O Estado, conhecedor desta realidade, continua refém da falta de vontade política. As forças de segurança estão limitadas, a fiscalização é escassa, e o discurso político continua ancorado em chavões vazios como “valores do desporto” e “coesão social”. A verdade é que os governantes têm medo do impacto eleitoral e mediático de enfrentar os clubes e os seus braços organizados.
A Federação Portuguesa de Futebol, que deveria liderar pelo exemplo e intervir com firmeza, tem-se remetido a um papel passivo, quase decorativo. Em vez de condicionar o licenciamento dos clubes à sua conduta institucional e ao respeito pela legislação, prefere promover campanhas institucionais sem qualquer consequência prática.
O futebol como campo de impunidade
Não há outra forma de dizer: o futebol português tornou-se um espaço de impunidade. Os clubes ignoram a lei, a federação fecha os olhos, o Estado finge legislar e a justiça chega tarde — quando chega. A violência não é um problema “dos adeptos” nem “das emoções”. É um problema político, estrutural e sistémico.
Enquanto isso, continuamos a perder árbitros, treinadores, atletas e famílias. Continuamos a transformar o futebol num produto tóxico, que afasta os que o amam e empodera os que o usam como instrumento de poder e intimidação. E o silêncio das instituições só agrava o problema.
O tempo da retórica acabou
Se o Estado português quiser realmente combater a violência no desporto, terá de enfrentar os clubes, de aplicar as leis com coragem e de exigir responsabilidade às federações. Terá de deixar de ver o futebol como uma zona de exceção onde tudo se tolera — porque a paixão não pode continuar a ser desculpa para a barbárie.
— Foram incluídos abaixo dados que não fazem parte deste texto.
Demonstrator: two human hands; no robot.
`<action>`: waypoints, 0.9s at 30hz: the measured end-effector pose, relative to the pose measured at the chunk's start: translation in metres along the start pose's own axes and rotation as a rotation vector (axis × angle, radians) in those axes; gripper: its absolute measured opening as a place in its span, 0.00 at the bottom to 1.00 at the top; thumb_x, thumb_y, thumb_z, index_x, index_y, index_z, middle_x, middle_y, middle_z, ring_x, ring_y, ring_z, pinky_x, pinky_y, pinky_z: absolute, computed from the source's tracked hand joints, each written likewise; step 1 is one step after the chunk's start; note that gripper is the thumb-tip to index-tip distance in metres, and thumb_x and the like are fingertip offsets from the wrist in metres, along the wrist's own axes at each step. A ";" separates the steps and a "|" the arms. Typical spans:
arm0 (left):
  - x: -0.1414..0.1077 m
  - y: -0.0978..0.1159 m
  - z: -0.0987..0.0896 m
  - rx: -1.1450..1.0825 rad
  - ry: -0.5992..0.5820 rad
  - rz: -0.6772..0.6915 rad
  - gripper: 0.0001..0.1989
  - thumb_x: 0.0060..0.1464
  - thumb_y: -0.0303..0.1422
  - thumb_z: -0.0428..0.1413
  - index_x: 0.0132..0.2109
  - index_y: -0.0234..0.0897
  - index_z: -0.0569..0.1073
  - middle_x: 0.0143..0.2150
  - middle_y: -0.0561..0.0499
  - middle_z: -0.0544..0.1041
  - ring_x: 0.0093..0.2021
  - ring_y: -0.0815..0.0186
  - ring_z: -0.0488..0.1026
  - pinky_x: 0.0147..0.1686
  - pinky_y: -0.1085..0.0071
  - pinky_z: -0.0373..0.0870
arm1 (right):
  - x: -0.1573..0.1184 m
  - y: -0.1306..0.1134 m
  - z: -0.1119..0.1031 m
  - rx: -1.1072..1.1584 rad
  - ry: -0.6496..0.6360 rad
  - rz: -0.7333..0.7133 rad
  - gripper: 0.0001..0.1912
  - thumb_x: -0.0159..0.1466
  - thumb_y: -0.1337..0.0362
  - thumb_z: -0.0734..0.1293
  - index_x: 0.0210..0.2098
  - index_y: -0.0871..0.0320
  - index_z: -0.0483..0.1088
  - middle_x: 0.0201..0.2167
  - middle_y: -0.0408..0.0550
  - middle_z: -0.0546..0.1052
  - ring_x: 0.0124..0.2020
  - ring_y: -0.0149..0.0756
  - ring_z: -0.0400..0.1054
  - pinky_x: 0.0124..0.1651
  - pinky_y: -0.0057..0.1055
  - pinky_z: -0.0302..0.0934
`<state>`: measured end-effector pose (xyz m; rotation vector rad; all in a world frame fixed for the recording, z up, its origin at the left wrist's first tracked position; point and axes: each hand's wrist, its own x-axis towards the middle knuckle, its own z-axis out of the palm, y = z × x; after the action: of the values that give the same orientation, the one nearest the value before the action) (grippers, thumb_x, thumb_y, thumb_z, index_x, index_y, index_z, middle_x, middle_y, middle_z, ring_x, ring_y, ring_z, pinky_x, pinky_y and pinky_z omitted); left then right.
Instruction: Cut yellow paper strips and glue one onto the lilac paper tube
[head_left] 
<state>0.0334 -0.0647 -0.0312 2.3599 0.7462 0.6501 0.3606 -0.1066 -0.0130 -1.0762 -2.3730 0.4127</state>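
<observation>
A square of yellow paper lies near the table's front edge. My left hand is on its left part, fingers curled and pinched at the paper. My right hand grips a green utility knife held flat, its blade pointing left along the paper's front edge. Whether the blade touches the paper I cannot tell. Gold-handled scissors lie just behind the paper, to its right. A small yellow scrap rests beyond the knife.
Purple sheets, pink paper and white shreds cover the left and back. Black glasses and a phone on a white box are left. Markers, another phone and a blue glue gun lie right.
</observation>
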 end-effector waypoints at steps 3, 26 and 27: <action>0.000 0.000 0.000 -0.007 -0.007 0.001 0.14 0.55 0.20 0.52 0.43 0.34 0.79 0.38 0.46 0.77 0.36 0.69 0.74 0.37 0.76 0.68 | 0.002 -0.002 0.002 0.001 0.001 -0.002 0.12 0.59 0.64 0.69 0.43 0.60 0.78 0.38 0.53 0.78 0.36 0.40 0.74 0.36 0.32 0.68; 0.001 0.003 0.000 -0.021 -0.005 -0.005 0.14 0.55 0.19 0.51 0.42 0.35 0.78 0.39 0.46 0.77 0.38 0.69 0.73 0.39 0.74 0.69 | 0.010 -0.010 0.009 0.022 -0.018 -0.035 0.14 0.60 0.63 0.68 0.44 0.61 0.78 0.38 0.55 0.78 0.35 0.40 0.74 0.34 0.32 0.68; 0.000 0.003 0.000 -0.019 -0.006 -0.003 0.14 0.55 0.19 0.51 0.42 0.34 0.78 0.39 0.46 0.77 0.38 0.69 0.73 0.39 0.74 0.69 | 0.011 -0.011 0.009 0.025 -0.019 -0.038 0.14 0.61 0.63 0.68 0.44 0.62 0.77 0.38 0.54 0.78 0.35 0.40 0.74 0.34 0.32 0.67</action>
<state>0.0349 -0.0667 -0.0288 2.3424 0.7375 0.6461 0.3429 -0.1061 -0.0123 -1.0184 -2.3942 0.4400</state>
Se a Federação Portuguesa de Futebol quiser, de facto, proteger a integridade do jogo, terá de passar da retórica à ação. Terá de condicionar certificações, licenças e apoios à observância rigorosa da lei. Terá de liderar com exigência moral e não com conveniência institucional.
A solução exige coragem política e ação concertada: reforço da fiscalização, suspensão exemplar dos infratores, regulação do acesso ao treino e à direção de clubes, programas obrigatórios de educação ética, e monitorização real de grupos organizados com intenções desviantes. É também necessário que o Ministério da Administração Interna e os serviços de informação estejam atentos à infiltração ideológica no fenómeno desportivo — mesmo nas suas formas mais discretas e locais.
Porque se não defendermos agora o desporto em geral e o desporto de formação em particular, permitiremos que ele se torne numa fábrica de frustração, radicalização e desistência. E isso não é apenas um problema do desporto — é um problema de Portugal.